Early Amazon Prime Day Results Show Average Spending Up From 2021
Consumers heading to Amazon.com for its annual Prime Day shopping event are spending more on average than they did last year, despite the inflation the U.S. economy is facing, according to Numerator, a data and tech company serving the market research space.
The two-day e-commerce shopping event has, as of the morning of July 13, generated 17,667 orders by 8,054 unique households, Numerator's tracker shows. The average spending on orders has been $53.14, up from $47.14 in the same period on Prime Day 2021. Over half (52 percent) of households shopping Prime Day have already placed two or more separate orders, bringing the average household spend to roughly $116.58.
Additionally, Numerator found that 42 percent of orders were placed for $20 or less, and 13 percent were for more than $100.

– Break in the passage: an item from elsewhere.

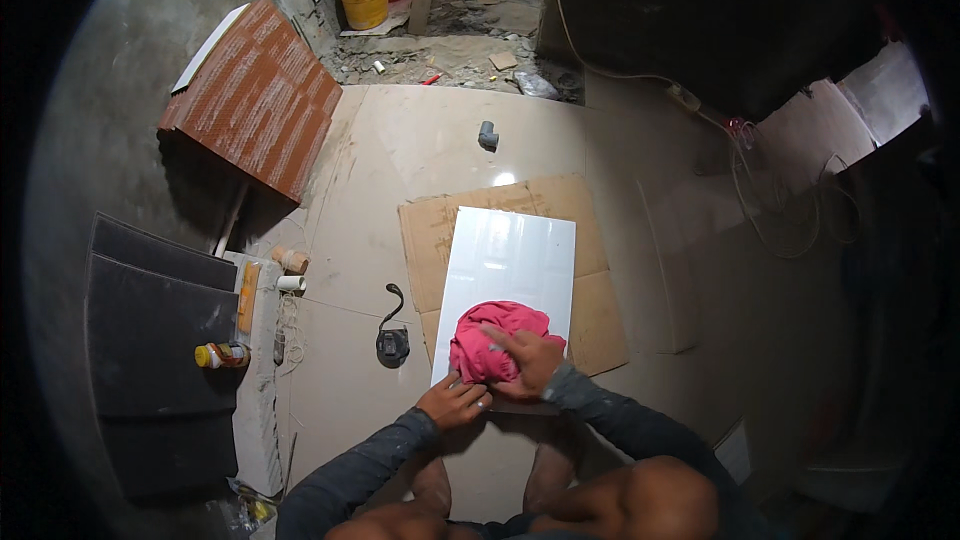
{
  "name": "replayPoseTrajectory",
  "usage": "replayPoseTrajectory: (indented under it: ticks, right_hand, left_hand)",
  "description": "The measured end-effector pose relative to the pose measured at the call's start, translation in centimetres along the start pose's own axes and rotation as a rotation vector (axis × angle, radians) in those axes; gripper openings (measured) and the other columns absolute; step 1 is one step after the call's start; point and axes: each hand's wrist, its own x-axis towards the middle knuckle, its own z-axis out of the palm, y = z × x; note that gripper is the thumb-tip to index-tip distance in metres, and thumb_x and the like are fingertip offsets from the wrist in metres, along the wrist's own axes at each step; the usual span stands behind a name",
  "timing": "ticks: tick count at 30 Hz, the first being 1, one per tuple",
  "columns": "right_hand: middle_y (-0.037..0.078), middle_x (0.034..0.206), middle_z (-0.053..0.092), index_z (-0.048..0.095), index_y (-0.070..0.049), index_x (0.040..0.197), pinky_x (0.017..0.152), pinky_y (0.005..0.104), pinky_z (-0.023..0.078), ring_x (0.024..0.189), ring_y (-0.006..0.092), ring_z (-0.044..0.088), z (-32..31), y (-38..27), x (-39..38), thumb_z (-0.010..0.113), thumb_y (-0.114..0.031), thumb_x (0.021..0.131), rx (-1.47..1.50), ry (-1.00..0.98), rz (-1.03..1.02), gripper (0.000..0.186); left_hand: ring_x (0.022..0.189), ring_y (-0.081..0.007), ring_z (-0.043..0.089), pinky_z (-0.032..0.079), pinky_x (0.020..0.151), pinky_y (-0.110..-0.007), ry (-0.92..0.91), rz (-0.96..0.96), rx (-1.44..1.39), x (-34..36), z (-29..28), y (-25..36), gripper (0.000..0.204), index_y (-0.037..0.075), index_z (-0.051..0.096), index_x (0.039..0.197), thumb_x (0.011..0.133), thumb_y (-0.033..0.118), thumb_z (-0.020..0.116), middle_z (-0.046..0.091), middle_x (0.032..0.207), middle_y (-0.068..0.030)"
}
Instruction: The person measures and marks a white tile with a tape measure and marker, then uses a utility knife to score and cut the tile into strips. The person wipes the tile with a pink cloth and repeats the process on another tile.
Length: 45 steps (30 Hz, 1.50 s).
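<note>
A glossy white rectangular tile [520, 250] lies on a flattened sheet of brown cardboard [425, 225] in front of me. On the tile's near half is a bunched pink cloth [500, 318]. My right hand [532, 364] presses into the cloth and grips it, with a finger stretched across its folds. My left hand [455, 402] is curled at the tile's near left corner, its fingertips close to the cloth's lower edge. The undersides of its fingers are hidden. My knees are just behind the tile's near edge.
A black coiled device [392, 342] lies left of the cardboard, and a grey pipe fitting [488, 135] beyond it. Dark panels [160, 340], a yellow-capped bottle [222, 355] and a stack of reddish tiles [255, 100] line the left. A yellow bucket [364, 2] stands far back.
</note>
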Motion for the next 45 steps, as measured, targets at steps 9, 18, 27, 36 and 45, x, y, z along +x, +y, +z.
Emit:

Total Retail's Take: Americans are looking for deals more than ever, with inflation rising 9.1 percent in June, according to the Bureau of Labor Statistics. According to Numerator, 33 percent of Prime Day shoppers said they waited for the annual sale to buy a specific item at a discount, while 27 percent passed on a "good deal" because they said it wasn't a necessity. Inflation also drove 20 percent of individuals to look at prices outside of Amazon before buying.
“The first day of Amazon Prime Day became the biggest online shopping day in 2022 so far at $6.0 billion," notes Pat Brown, vice president, Adobe, in a statement to Total Retail. "Consumers took advantage of discounts that were offered, after having experienced many months of heightened prices online. The early momentum and strong growth for the first day of the Prime Day event supports retailers trying to unlock new levels of growth in an inflationary market environment.”